Write each line below back out exactly, omitting its pictures.
*** Begin section ***
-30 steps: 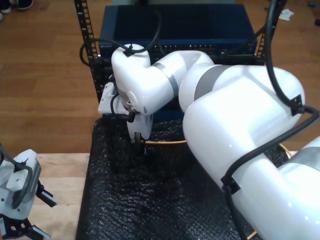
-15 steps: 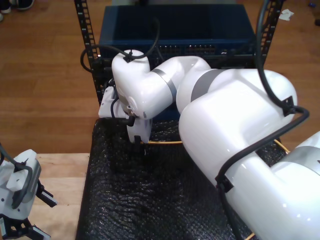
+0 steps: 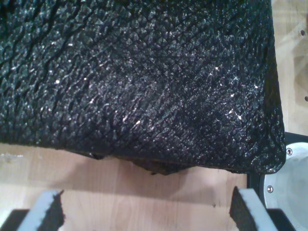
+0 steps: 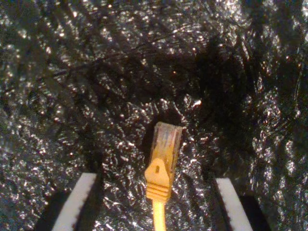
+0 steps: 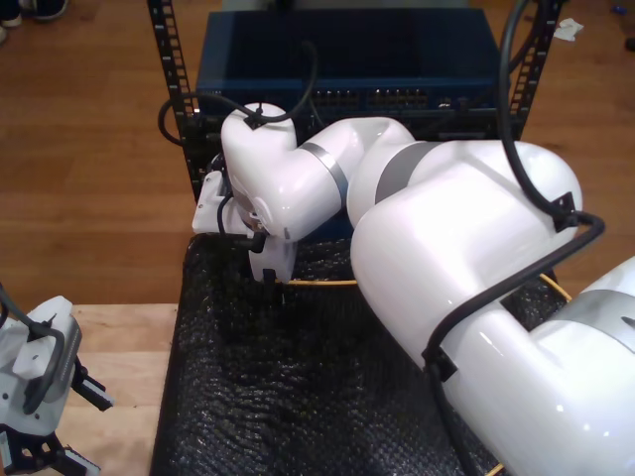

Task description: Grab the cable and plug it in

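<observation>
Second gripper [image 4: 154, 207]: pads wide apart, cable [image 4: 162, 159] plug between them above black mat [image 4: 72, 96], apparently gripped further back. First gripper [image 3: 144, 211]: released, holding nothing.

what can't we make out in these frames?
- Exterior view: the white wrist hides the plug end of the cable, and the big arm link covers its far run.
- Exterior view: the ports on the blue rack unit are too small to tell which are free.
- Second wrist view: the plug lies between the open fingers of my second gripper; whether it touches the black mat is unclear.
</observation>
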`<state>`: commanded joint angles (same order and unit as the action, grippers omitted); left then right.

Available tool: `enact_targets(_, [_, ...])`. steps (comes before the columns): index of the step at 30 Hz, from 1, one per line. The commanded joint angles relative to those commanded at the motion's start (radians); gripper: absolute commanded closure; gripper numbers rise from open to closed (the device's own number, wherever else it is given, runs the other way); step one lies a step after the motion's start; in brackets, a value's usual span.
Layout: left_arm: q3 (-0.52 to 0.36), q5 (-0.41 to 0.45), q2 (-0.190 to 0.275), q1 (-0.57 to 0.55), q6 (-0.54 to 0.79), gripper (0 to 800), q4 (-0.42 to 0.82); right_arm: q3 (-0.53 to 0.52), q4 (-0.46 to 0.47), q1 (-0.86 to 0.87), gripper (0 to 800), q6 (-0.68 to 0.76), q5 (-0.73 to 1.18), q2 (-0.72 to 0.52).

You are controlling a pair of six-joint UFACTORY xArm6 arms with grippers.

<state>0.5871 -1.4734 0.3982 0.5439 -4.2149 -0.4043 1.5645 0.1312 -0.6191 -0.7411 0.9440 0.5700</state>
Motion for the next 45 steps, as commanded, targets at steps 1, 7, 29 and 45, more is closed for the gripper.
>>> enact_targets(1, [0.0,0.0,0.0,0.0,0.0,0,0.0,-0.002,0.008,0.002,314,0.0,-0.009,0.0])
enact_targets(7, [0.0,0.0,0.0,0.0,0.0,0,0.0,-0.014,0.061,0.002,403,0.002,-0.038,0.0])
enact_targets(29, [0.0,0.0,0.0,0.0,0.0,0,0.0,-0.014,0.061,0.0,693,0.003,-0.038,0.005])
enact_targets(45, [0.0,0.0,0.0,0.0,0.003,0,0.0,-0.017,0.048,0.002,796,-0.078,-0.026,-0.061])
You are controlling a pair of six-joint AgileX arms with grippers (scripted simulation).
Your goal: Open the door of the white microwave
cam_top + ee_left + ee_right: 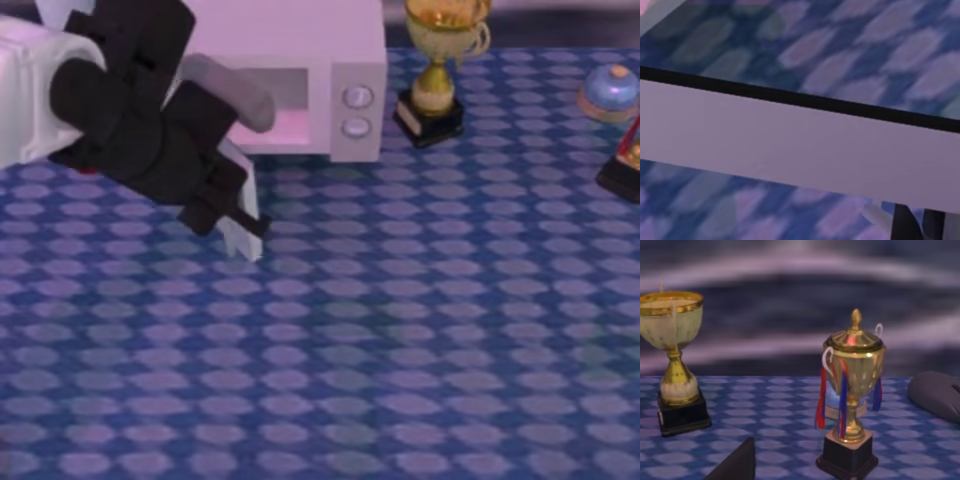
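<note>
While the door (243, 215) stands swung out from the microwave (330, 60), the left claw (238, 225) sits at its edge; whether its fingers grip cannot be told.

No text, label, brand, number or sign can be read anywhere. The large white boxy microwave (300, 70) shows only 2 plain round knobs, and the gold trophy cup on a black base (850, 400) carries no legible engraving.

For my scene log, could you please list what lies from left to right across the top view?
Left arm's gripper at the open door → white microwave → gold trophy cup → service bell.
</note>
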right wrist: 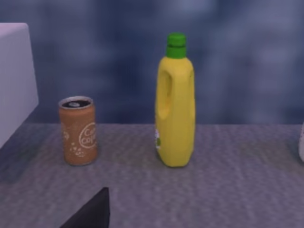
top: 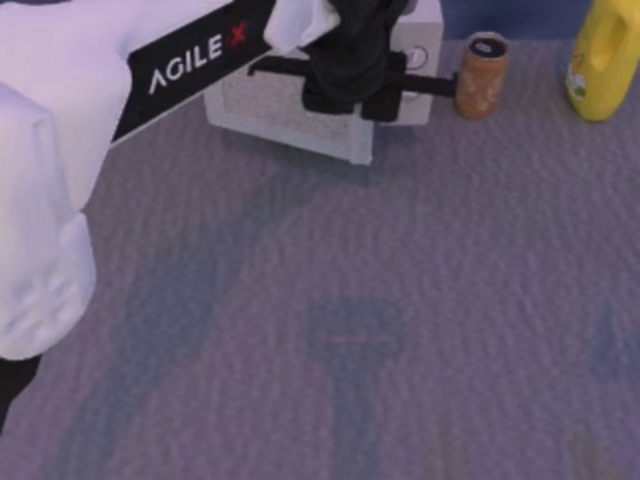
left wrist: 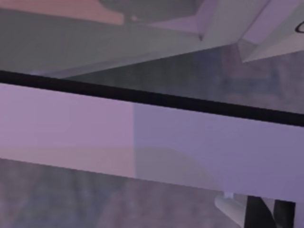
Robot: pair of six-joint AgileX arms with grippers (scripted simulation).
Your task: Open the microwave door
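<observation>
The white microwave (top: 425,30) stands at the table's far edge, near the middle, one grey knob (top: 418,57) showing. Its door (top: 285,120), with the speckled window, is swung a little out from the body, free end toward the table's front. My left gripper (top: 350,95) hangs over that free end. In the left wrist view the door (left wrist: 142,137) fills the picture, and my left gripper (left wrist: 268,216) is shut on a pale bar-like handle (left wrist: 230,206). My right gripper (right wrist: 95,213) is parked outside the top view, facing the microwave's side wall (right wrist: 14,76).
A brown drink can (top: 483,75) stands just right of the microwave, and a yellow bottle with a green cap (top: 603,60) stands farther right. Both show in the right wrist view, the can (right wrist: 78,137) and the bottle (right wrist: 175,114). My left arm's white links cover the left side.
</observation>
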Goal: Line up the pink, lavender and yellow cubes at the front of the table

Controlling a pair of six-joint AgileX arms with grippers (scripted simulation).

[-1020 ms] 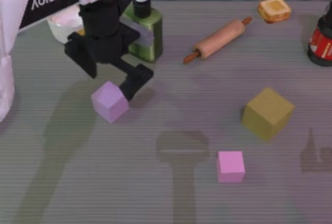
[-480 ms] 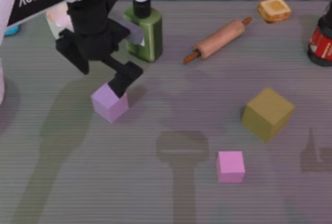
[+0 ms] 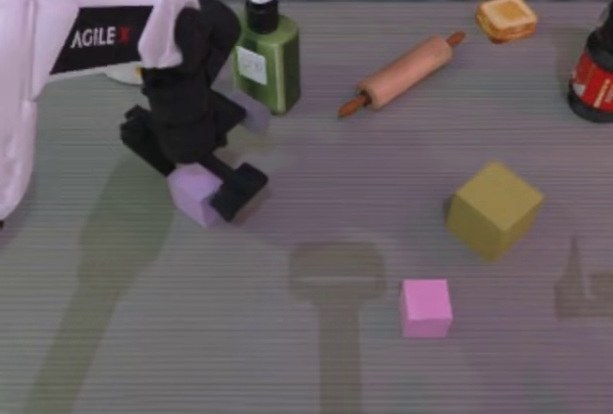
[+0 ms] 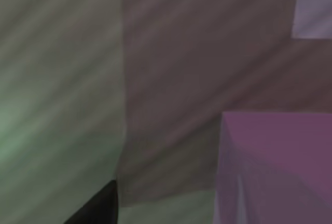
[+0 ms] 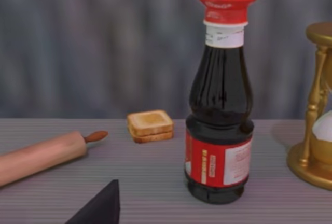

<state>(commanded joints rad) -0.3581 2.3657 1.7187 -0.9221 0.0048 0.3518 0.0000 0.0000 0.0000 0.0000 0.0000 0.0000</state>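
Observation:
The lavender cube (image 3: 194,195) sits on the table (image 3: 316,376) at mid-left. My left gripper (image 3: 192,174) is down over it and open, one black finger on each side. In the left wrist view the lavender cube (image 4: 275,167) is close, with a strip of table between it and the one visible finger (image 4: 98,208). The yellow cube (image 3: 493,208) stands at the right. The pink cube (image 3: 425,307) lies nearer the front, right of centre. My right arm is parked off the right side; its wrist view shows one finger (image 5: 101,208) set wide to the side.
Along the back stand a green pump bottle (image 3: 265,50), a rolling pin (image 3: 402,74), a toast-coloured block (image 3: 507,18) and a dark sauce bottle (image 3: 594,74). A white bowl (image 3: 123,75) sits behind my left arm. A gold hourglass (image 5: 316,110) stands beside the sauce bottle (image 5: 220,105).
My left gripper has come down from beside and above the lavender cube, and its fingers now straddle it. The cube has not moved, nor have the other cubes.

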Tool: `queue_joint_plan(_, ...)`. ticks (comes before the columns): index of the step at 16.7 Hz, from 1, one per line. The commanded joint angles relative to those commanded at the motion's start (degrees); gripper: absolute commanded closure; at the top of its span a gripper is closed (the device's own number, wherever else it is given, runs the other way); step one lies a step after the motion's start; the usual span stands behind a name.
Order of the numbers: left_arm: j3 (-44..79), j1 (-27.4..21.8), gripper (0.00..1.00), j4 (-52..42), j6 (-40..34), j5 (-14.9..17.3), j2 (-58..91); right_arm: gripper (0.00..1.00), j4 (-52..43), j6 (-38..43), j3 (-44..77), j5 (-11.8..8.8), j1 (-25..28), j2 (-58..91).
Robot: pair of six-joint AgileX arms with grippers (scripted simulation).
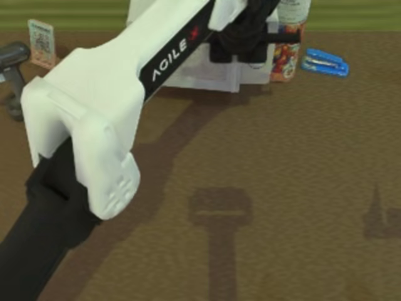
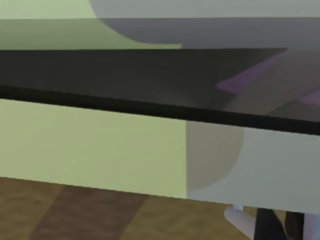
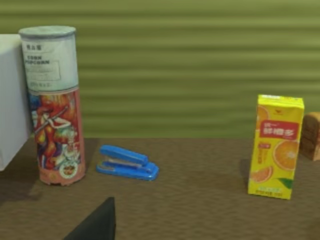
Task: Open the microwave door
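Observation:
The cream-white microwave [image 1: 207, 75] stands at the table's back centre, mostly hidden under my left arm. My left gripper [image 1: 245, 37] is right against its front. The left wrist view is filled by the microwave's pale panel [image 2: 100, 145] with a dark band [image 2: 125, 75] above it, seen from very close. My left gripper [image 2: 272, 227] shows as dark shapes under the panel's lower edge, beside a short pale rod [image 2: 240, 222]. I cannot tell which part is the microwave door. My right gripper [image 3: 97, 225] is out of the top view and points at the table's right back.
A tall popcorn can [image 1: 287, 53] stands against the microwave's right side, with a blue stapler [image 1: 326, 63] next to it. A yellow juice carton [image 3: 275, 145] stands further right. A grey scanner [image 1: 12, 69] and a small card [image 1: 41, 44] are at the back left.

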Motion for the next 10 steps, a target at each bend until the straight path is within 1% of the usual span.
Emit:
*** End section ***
Worked solution:
-30 steps: 
-15 steps: 
+0 steps: 
+0 steps: 
+0 steps: 

Task description: Grab the cable and plug it in

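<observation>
Second gripper [image 4: 154, 207]: pads wide apart, cable [image 4: 162, 159] plug between them above black mat [image 4: 72, 96], apparently gripped further back. First gripper [image 3: 144, 211]: released, holding nothing.

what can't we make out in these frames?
- Exterior view: the white wrist hides the plug end of the cable, and the big arm link covers its far run.
- Exterior view: the ports on the blue rack unit are too small to tell which are free.
- Second wrist view: the plug lies between the open fingers of my second gripper; whether it touches the black mat is unclear.
</observation>
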`<state>`: commanded joint angles (same order and unit as the action, grippers omitted); left then right.

Available tool: `enact_targets(_, [_, ...])`. steps (comes before the columns): index of the step at 30 Hz, from 1, one per line. The commanded joint angles relative to those commanded at the motion's start (radians); gripper: absolute commanded closure; gripper numbers rise from open to closed (the device's own number, wherever else it is given, runs the other way); step one lies a step after the motion's start; in brackets, a value's usual span.
Layout: left_arm: q3 (-0.52 to 0.36), q5 (-0.41 to 0.45), q2 (-0.190 to 0.275), q1 (-0.57 to 0.55), q6 (-0.54 to 0.79), gripper (0 to 800), q4 (-0.42 to 0.82); right_arm: q3 (-0.53 to 0.52), q4 (-0.46 to 0.47), q1 (-0.86 to 0.87), gripper (0 to 800), q6 (-0.68 to 0.76), q5 (-0.73 to 1.18), q2 (-0.72 to 0.52).

You are controlling a pair of six-joint UFACTORY xArm6 arms with grippers.

<state>0.5871 -1.4734 0.3982 0.5439 -4.2149 -0.4043 1.5645 0.1312 -0.6191 -0.7411 0.9440 0.5700</state>
Motion for the next 45 steps, as commanded, targets at steps 1, 7, 29 and 45, more is closed for the gripper.
>>> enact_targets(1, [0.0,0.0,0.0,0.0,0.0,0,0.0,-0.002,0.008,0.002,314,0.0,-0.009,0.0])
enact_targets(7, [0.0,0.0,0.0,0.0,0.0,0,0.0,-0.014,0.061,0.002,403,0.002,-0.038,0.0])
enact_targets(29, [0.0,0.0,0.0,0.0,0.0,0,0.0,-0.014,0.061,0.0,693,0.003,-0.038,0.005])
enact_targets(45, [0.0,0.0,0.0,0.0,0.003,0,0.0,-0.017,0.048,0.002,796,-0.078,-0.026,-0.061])
You are controlling a pair of six-joint AgileX arms with grippers (scripted simulation).
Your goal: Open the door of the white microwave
cam_top + ee_left + ee_right: 
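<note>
While the door (243, 215) stands swung out from the microwave (330, 60), the left claw (238, 225) sits at its edge; whether its fingers grip cannot be told.

No text, label, brand, number or sign can be read anywhere. The large white boxy microwave (300, 70) shows only 2 plain round knobs, and the gold trophy cup on a black base (850, 400) carries no legible engraving.

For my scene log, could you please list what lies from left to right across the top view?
Left arm's gripper at the open door → white microwave → gold trophy cup → service bell.
</note>
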right wrist: 
top: 
left wrist: 
Robot: pair of six-joint AgileX arms with grippers (scripted simulation).
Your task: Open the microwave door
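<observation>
The white microwave (top: 425,30) stands at the table's far edge, near the middle, one grey knob (top: 418,57) showing. Its door (top: 285,120), with the speckled window, is swung a little out from the body, free end toward the table's front. My left gripper (top: 350,95) hangs over that free end. In the left wrist view the door (left wrist: 142,137) fills the picture, and my left gripper (left wrist: 268,216) is shut on a pale bar-like handle (left wrist: 230,206). My right gripper (right wrist: 95,213) is parked outside the top view, facing the microwave's side wall (right wrist: 14,76).
A brown drink can (top: 483,75) stands just right of the microwave, and a yellow bottle with a green cap (top: 603,60) stands farther right. Both show in the right wrist view, the can (right wrist: 78,137) and the bottle (right wrist: 175,114). My left arm's white links cover the left side.
</observation>
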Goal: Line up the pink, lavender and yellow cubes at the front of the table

Controlling a pair of six-joint AgileX arms with grippers (scripted simulation).

[-1020 ms] 
[-480 ms] 
[+0 ms] 
[+0 ms] 
[+0 ms] 

<state>(commanded joints rad) -0.3581 2.3657 1.7187 -0.9221 0.0048 0.3518 0.0000 0.0000 0.0000 0.0000 0.0000 0.0000</state>
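Observation:
The lavender cube (image 3: 194,195) sits on the table (image 3: 316,376) at mid-left. My left gripper (image 3: 192,174) is down over it and open, one black finger on each side. In the left wrist view the lavender cube (image 4: 275,167) is close, with a strip of table between it and the one visible finger (image 4: 98,208). The yellow cube (image 3: 493,208) stands at the right. The pink cube (image 3: 425,307) lies nearer the front, right of centre. My right arm is parked off the right side; its wrist view shows one finger (image 5: 101,208) set wide to the side.
Along the back stand a green pump bottle (image 3: 265,50), a rolling pin (image 3: 402,74), a toast-coloured block (image 3: 507,18) and a dark sauce bottle (image 3: 594,74). A white bowl (image 3: 123,75) sits behind my left arm. A gold hourglass (image 5: 316,110) stands beside the sauce bottle (image 5: 220,105).
My left gripper has come down from beside and above the lavender cube, and its fingers now straddle it. The cube has not moved, nor have the other cubes.
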
Tool: `queue_joint_plan(_, ...)`. ticks (comes before the columns): index of the step at 16.7 Hz, from 1, one per line. The commanded joint angles relative to those commanded at the motion's start (degrees); gripper: absolute commanded closure; at the top of its span a gripper is closed (the device's own number, wherever else it is given, runs the other way); step one lies a step after the motion's start; the usual span stands behind a name.
Order of the numbers: left_arm: j3 (-44..79), j1 (-27.4..21.8), gripper (0.00..1.00), j4 (-52..42), j6 (-40..34), j5 (-14.9..17.3), j2 (-58..91); right_arm: gripper (0.00..1.00), j4 (-52..43), j6 (-38..43), j3 (-44..77), j5 (-11.8..8.8), j1 (-25..28), j2 (-58..91).
Robot: pair of six-joint AgileX arms with grippers (scripted simulation).
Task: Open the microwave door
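Observation:
The cream-white microwave [image 1: 207, 75] stands at the table's back centre, mostly hidden under my left arm. My left gripper [image 1: 245, 37] is right against its front. The left wrist view is filled by the microwave's pale panel [image 2: 100, 145] with a dark band [image 2: 125, 75] above it, seen from very close. My left gripper [image 2: 272, 227] shows as dark shapes under the panel's lower edge, beside a short pale rod [image 2: 240, 222]. I cannot tell which part is the microwave door. My right gripper [image 3: 97, 225] is out of the top view and points at the table's right back.
A tall popcorn can [image 1: 287, 53] stands against the microwave's right side, with a blue stapler [image 1: 326, 63] next to it. A yellow juice carton [image 3: 275, 145] stands further right. A grey scanner [image 1: 12, 69] and a small card [image 1: 41, 44] are at the back left.
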
Motion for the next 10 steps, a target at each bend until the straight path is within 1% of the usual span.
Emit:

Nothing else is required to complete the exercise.